Must an employer inform employees about monitoring if the purpose of monitoring is other than monitoring employees, e.g. monitoring the operation of the network and IT devices?

ANSWER

The information obligation under Article 13 GDPR must be fulfilled by the controller (employer) with regard to all purposes for which it processes employees' data. If employees' data are therefore processed in connection with IT infrastructure monitoring, employees should be informed of this in the privacy notice. As a rule, the legal basis for processing data for this purpose will be the legitimate interests of the controller (Article 6(1)(f) GDPR).

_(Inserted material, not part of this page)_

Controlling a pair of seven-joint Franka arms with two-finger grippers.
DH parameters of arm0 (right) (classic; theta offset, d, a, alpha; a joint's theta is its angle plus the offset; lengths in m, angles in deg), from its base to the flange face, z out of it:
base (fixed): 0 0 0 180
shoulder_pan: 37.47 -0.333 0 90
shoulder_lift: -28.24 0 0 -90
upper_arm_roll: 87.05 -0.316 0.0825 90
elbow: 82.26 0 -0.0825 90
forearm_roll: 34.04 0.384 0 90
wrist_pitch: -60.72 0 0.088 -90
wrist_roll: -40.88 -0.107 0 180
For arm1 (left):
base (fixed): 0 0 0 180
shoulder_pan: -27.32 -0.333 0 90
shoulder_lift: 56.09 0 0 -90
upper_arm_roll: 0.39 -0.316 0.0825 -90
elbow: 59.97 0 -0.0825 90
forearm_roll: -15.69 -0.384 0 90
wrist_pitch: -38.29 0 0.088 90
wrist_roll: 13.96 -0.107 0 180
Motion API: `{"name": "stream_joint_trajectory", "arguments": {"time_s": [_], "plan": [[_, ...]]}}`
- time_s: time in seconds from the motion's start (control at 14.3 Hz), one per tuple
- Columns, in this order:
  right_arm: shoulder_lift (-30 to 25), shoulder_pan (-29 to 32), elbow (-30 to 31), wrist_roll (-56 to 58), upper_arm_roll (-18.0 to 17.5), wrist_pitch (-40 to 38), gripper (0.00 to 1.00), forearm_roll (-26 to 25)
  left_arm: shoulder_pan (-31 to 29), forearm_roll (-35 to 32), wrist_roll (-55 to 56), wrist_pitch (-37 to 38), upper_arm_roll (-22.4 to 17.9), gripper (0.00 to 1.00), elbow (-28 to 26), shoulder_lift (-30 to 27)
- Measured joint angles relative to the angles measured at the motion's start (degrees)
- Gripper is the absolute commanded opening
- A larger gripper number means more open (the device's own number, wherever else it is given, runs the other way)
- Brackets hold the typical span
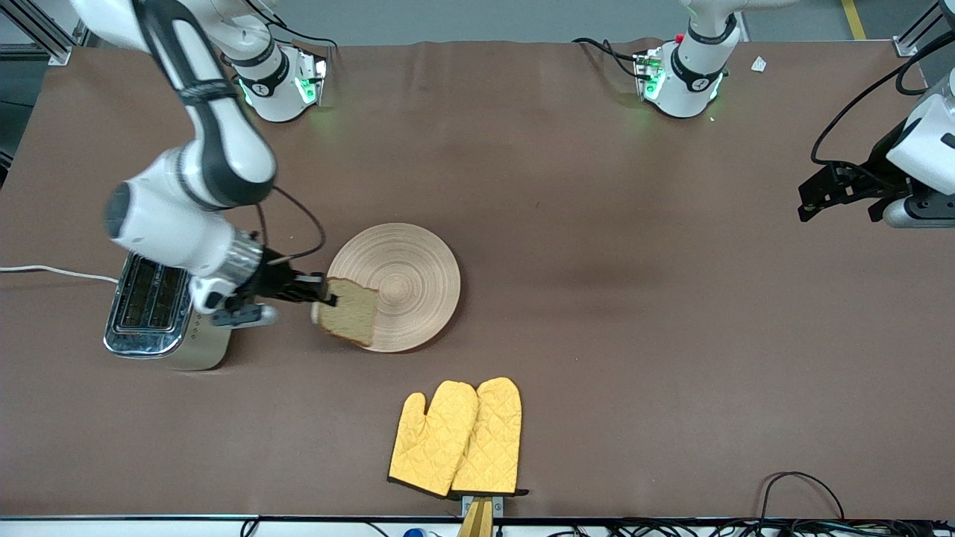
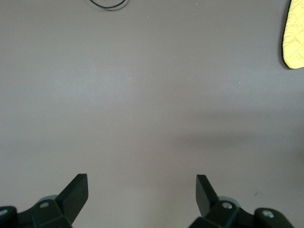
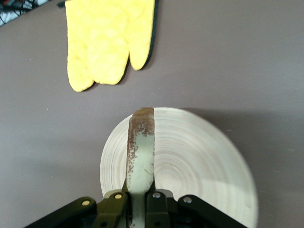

Labour Code obligations relating to the conduct of monitoring must be fulfilled where the employer conducts monitoring regulated in Articles 22² and 22³ of the Labour Code. In the situation described in the question, Article 22³ of the Labour Code could apply, i.e. monitoring of electronic mail and other forms of monitoring. Under that article, the employer may introduce monitoring where it is necessary to ensure work organisation that enables full use of working time and proper use of work tools made available to the employee. If the organisation therefore also uses IT infrastructure monitoring to control employees' working time or whether they properly use the work tools made available to them, the controller (employer) should meet the requirements indicated in the Labour Code articles referred to above, namely:

• describe in the work regulations or collective labour agreement (if the employer has one) the purposes, scope and manner of applying monitoring — if the employer does not have such documents, this should be done in a notice,
• inform employees that IT infrastructure monitoring will be applied in the workplace at least two weeks before such monitoring begins, and keep new employees informed on an ongoing basis,
• indicate (e.g. through signs, posters, stickers) that IT infrastructure is monitored.

However, if the controller processes data from IT infrastructure monitoring solely for the purpose of ensuring infrastructure security, understood as protection against external attacks, malicious software, etc., this will not be a form of monitoring regulated by the Labour Code, and the employer is therefore not obliged to fulfil the obligations indicated in Articles 22² and 22³ of the Labour Code.